# DATA BLOCK
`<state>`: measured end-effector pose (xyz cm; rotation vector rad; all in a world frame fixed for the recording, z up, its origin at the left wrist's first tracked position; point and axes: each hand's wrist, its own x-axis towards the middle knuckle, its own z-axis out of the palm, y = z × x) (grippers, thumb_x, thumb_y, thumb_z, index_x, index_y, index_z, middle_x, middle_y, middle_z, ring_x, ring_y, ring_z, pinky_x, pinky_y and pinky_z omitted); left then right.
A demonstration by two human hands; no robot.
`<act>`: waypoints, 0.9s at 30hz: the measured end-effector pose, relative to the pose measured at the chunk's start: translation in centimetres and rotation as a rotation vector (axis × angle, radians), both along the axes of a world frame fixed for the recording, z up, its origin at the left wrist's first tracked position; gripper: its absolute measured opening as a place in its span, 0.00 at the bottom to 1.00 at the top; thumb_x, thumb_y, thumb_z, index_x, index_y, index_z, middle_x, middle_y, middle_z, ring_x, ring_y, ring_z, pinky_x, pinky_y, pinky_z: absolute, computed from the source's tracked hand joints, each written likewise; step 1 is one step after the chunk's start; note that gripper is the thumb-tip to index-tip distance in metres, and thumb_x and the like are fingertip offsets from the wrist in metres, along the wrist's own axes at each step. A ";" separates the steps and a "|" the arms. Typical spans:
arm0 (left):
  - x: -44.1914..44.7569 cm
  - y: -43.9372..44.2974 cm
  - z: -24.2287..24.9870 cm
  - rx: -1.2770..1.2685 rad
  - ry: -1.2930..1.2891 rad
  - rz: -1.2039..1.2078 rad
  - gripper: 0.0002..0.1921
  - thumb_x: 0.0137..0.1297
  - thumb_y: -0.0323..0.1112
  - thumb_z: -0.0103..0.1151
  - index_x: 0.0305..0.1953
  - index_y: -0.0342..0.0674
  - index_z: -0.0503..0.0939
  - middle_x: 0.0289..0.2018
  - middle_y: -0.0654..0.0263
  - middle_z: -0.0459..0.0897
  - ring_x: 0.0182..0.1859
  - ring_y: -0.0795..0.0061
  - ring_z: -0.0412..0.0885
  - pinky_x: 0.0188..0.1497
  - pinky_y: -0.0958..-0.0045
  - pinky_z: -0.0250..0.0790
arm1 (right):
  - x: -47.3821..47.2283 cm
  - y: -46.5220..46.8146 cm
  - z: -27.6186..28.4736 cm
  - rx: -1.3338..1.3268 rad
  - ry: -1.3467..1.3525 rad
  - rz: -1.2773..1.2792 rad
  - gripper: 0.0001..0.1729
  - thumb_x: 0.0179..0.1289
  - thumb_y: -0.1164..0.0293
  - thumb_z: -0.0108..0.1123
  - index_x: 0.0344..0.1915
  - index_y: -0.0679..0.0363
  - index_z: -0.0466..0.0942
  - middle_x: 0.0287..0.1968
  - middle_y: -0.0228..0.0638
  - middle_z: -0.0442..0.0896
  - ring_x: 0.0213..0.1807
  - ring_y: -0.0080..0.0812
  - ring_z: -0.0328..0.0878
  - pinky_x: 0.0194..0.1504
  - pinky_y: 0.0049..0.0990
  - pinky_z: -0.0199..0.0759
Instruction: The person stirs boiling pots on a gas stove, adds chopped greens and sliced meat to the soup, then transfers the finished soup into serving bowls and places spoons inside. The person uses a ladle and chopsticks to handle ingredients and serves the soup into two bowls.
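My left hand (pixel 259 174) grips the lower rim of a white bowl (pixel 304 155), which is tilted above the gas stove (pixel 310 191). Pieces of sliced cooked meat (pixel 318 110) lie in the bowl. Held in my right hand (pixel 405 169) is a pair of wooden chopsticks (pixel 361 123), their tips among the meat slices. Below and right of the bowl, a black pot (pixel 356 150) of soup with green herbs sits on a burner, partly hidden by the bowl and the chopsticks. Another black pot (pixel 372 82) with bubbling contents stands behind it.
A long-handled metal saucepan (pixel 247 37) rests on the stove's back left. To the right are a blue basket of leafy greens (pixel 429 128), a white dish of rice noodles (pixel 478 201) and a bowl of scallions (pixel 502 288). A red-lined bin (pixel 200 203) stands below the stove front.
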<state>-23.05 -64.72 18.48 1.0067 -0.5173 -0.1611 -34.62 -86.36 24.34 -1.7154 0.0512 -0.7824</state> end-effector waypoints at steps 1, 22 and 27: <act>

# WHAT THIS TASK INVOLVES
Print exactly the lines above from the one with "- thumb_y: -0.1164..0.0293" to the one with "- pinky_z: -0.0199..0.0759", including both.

# EXERCISE SOLUTION
  - thumb_y: -0.1164..0.0293
  - thumb_z: -0.0108..0.1123
  - index_x: 0.0344..0.1915
  - index_y: -0.0679..0.0363
  - index_z: -0.0466..0.0942
  - middle_x: 0.0287..0.1968
  - middle_y: -0.0228..0.0638
  - middle_z: -0.0442..0.0896
  - ring_x: 0.0213..0.1807
  - ring_y: -0.0080..0.0812
  - ring_z: -0.0328..0.0878
  - pinky_x: 0.0194..0.1504
  - pinky_y: 0.0049..0.0990
  - pinky_z: -0.0199..0.0759

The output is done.